Starting roses from cuttings can be an easy and low-cost solution to get more plants in your garden. Learn how to root roses and consider checking the plant variety patent list.

As gardeners, we want all the plants. We also want to try every growing technique. And we want to get all of our plants cheap — or, at least, our budget insists we do. So, what’s a gardener to do?

Rooting cuttings is a time-honored technique for getting cheap plants. An entire mythology exists around the subject. For example, cuttings are often called “slips” because common folklore holds that these cuttings only prosper if “slipped” off the bush when no one is looking. There may be a grain of truth to that one. A torn end, especially one with a heel of material from the main branch, will often root better than one that was cut square with a pruner. That may be because there’s more damaged material to produce scar tissue, a process called “callusing.” Callus tissue is like the plant world’s version of stem cells (pardon the pun).

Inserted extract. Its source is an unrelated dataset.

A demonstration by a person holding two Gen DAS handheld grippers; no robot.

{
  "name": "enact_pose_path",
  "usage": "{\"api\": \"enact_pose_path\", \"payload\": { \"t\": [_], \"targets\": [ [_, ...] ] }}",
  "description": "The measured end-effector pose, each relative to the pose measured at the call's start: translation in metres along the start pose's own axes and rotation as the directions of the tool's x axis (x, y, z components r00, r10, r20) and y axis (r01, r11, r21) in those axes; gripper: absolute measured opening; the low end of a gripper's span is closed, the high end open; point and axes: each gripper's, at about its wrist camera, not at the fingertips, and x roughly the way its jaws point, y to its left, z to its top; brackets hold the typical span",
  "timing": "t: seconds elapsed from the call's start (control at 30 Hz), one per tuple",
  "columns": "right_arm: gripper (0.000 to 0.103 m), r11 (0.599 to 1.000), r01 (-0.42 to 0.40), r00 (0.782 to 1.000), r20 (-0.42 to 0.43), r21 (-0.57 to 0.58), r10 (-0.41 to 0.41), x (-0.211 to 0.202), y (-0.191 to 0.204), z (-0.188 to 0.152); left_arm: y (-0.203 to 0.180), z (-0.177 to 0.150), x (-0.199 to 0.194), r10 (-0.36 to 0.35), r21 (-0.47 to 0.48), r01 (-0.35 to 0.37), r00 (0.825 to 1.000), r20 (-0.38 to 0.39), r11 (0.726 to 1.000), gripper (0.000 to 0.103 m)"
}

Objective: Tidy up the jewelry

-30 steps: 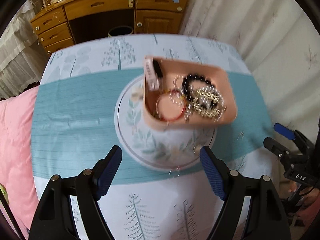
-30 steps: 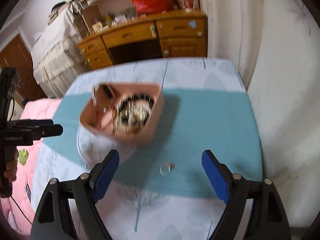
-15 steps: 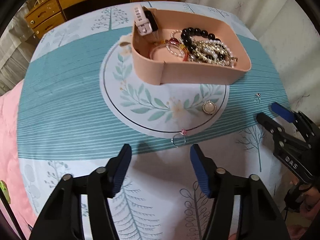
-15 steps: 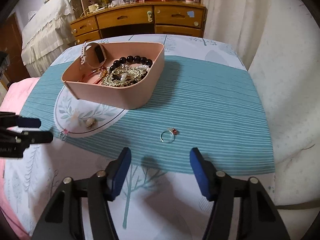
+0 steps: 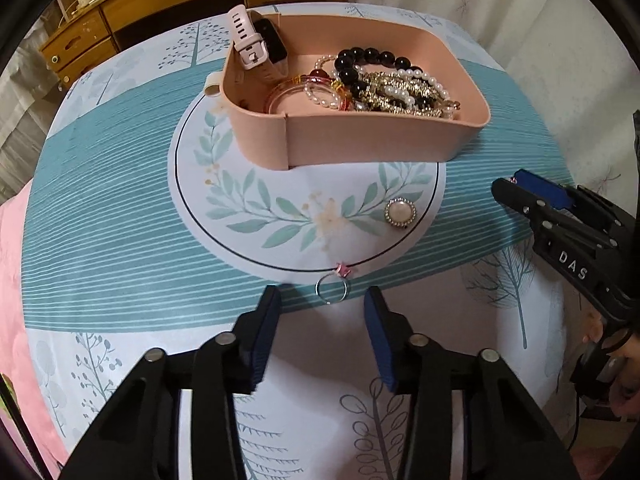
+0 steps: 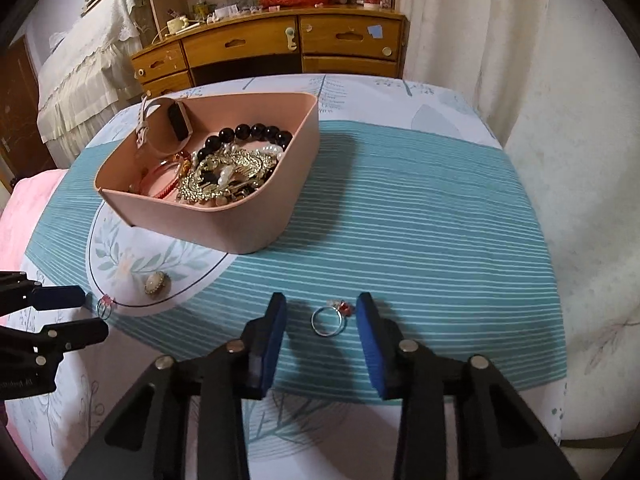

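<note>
A pink tray [image 5: 360, 148] [image 6: 256, 224] holds a watch, bead bracelets and gold chains. A silver ring with a pink stone [image 5: 331, 287] [image 6: 103, 306] lies on the tablecloth between the tips of my open left gripper [image 5: 322, 302]. A silver ring with a red stone [image 6: 330, 318] lies between the fingers of my open right gripper [image 6: 322, 314], not gripped. A round pearl brooch [image 5: 400, 212] [image 6: 157, 282] lies on the white circle of the cloth. The right gripper also shows in the left wrist view [image 5: 520, 188], the left one in the right wrist view [image 6: 84, 312].
The round table has a teal and white printed cloth [image 6: 420, 208]. A wooden dresser [image 6: 280, 48] stands behind it. A curtain [image 6: 480, 20] hangs at the right. A pink bed cover [image 5: 8, 280] lies at the left.
Both grippers have dropped lower and moved forward to the table, narrowing their jaws. Each now straddles a ring. The tray has not moved.
</note>
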Motion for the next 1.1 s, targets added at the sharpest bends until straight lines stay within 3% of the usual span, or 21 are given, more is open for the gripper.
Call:
{"api": "enact_pose_path", "payload": {
  "t": [0.1,0.13,0.3,0.5,0.53,0.57,0.63,0.7,0.77,0.83,1.1],
  "targets": [
    [0.028,0.999,0.014,1.0,-0.002,-0.034,-0.014,-0.001,0.002,-0.001,0.003,-0.002,-0.002,-0.01,-0.016,0.011,1.0,0.014,1.0,0.037],
    [0.021,0.999,0.006,1.0,-0.002,-0.036,-0.006,-0.001,0.001,-0.001,0.003,-0.003,-0.002,-0.003,-0.016,0.003,1.0,0.019,1.0,0.034],
    [0.019,0.996,-0.011,1.0,-0.01,-0.086,0.01,-0.002,0.002,-0.001,0.009,-0.008,-0.007,0.013,-0.022,-0.013,0.999,0.036,1.0,0.011],
    [0.018,0.995,-0.027,0.999,-0.031,-0.095,0.024,-0.003,0.006,-0.001,0.014,-0.008,-0.009,-0.004,-0.016,0.005,0.998,0.056,1.0,0.006],
    [0.008,0.995,-0.034,0.999,-0.035,-0.097,0.031,-0.003,0.007,-0.001,0.014,-0.008,-0.009,-0.005,-0.018,0.006,0.999,0.054,1.0,0.006],
    [0.008,0.994,-0.038,0.999,-0.041,-0.098,0.034,-0.003,0.008,0.0,0.015,-0.008,-0.009,-0.005,-0.021,0.006,0.999,0.049,1.0,0.006],
    [0.008,0.995,-0.041,0.998,-0.045,-0.095,0.037,-0.005,0.011,0.0,0.016,-0.008,-0.01,-0.013,-0.024,0.014,0.999,0.039,1.0,0.01],
    [0.008,0.995,-0.046,0.998,-0.04,-0.093,0.043,-0.008,0.014,-0.001,0.014,-0.008,-0.01,-0.029,-0.023,0.03,0.999,0.032,0.999,0.036],
    [0.008,0.994,-0.05,0.998,-0.041,-0.098,0.046,-0.009,0.016,-0.003,0.014,-0.01,-0.012,-0.04,-0.024,0.041,0.998,0.041,0.999,0.05],
    [0.008,0.994,-0.058,0.998,-0.046,-0.098,0.053,-0.009,0.018,-0.004,0.013,-0.01,-0.013,-0.055,-0.03,0.057,0.997,0.052,0.998,0.05],
    [0.008,0.996,-0.064,0.997,-0.047,-0.055,0.062,-0.018,0.015,-0.006,0.004,-0.002,-0.005,0.019,0.02,-0.02,0.998,0.064,1.0,0.046]
  ]
}}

Another tradition is that you never say “thank you” for a gifted plant or cutting. Maybe that refers back to the idea of slipping cuttings in secret. After all, if you thank the donor, did you really steal the plant? Whatever the reason, my mom would never “say the kind word” when I gave her a tomato plant or a houseplant. In fact, she’d tell me, “Well, I won’t say the kind word, but … you know.”

Whatever the case, rooting cuttings can be as simple or as complicated as you and the plants make it. Find a good reference book, such as The Plant Propagator’s Bible or The American Horticultural Society Plant Propagation. Alternately, a quick online search will also provide a wealth of information, much of it wrong, so rely on university sites (URLs that end in “.edu”) or get second opinions from trusted gardeners.